Aggregation is the second level of data security that we provide. Our intelligence is at the 100m block level. If I look at how consumer behaviour is happening in a location, I’d draw a 100m circle around it and say, “This is how people are behaving.” This way, I’m not directing behaviour at an individual level, which is another type of aggregation that occurs. All of our data partners do not provide us with direct data; instead, we have scripts running in their engines that aggregate the information and send it to us.
At our end, all the information that has been stored is aggregated and anonymised at an individual PII level.
Analytics as a sector is growing in India; what opportunities do MSMEs have as stakeholders in this sector?
The challenge is that while the number of data scientists in this field is growing, analytics as a field in terms of implementation is still lacking.
At the end of the day, even for the largest MNCs and business leaders, the challenge that analytics is facing is that we are not yet able to measure the Return on Investment (ROI) of the impact that analytics is making in everyday life.
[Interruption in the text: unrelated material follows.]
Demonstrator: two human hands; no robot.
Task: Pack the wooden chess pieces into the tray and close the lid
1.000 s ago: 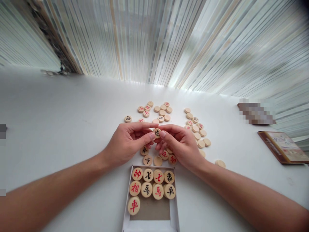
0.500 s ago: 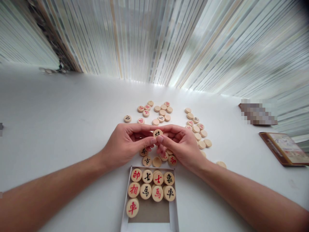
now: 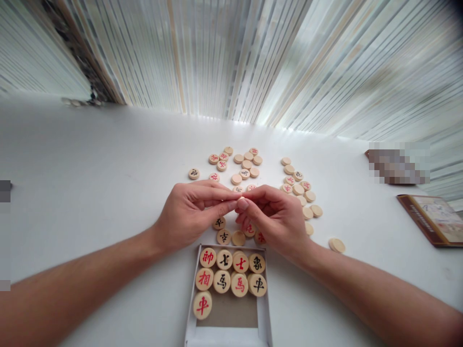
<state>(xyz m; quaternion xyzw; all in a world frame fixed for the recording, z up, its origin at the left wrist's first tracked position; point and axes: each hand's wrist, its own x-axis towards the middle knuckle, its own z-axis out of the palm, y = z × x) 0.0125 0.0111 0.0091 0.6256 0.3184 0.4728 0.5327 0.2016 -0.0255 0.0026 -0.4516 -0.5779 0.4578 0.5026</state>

Banking and finance are very advanced, in my opinion. That’s why, when we first started, one of our first choices was finance, where people understand data and analytics.
Analytics in retail in the US or Europe is very much ahead of India. We are hardly doing anything here. MSMEs can play an important role because it is difficult to measure impact in larger organisations; it takes 3-4 years to measure impact in larger organisations, but not in the MSMEs. In fact, I recall, particularly in Chennai, that even traditional single-store jewellery shops use analytics in their day-to-day operations, whereas this is not the case in Northern India.
Analytics is easier for MSMEs to adapt in terms of implementation. The leaders of these MSMEs must focus and treat analytics as an integral part of their business component, which will take time.
To use an analogy, 20 years ago, websites were nice to have but now they are required. That is how long India takes. It has happened everywhere, and it will happen here as well.
What’s the roadmap for Data Sutram?
For us, the mission is very straightforward. We want to be a global player. Currently, we are working with over 50+ enterprises in India, but the plan is to scale it up and contribute at least 10 per cent of India’s GDP in the next two years by serving the top Fortune 500 companies in India. Giving them data that will have an impact on their business.
That is where we are concentrating our efforts. Eventually, the bigger milestone will be to serve outside of India and expand into the Middle East and Southeast Asia, both of which are large developing markets for unstructured data, and to be able to build on it. The larger goal for Data Sutram is to become an Indian global data player.